● Description of the task
Scan the data. Collect each line that contains the word "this".

● ● ● ● ● ● ●

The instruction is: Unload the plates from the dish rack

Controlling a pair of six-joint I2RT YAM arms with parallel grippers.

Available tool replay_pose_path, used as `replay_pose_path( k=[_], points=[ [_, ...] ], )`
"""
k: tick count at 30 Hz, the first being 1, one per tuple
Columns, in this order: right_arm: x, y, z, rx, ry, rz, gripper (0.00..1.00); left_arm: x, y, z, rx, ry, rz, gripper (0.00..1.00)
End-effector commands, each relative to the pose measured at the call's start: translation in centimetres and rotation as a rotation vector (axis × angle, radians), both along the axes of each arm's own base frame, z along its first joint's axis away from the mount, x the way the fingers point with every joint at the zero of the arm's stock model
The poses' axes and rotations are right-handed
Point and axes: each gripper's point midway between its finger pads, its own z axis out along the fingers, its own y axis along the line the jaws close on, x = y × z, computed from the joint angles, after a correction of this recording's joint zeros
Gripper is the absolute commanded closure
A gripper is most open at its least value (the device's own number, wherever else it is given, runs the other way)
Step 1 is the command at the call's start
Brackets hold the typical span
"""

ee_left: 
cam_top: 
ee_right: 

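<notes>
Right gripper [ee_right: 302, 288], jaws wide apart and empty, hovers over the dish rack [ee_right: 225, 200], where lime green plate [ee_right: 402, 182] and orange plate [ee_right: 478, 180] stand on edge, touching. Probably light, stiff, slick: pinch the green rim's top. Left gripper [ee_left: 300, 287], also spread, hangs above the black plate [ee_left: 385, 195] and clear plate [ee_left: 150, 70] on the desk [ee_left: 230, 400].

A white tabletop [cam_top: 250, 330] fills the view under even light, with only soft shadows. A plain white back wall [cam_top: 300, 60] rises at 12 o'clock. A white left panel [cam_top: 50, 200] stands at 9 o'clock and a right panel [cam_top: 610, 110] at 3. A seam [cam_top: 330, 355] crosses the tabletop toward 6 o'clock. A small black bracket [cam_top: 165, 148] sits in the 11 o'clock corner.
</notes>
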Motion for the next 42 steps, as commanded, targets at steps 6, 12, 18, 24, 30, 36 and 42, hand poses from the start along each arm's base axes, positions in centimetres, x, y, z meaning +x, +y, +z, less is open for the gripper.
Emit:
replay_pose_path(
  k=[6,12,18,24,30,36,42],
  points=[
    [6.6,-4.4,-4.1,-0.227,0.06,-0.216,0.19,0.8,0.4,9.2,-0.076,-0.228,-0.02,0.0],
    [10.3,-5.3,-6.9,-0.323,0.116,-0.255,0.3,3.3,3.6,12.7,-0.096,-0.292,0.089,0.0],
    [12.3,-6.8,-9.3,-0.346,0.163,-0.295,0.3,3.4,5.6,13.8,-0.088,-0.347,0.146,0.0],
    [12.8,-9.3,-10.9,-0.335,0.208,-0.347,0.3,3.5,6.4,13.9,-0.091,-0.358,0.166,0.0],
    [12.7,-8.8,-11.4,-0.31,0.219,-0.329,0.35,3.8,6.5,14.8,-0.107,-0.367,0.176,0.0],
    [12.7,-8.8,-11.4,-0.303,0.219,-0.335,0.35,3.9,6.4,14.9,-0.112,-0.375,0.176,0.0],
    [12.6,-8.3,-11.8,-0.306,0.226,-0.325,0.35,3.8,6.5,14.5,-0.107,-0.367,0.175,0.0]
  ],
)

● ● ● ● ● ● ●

● Solution
Columns, in this order: right_arm: x, y, z, rx, ry, rz, gripper (0.00..1.00); left_arm: x, y, z, rx, ry, rz, gripper (0.00..1.00)
Point and axes: each gripper's point midway between its finger pads, its own z axis out along the fingers, its own y axis along the line the jaws close on, x = y × z, computed from the joint angles, after a correction of this recording's joint zeros

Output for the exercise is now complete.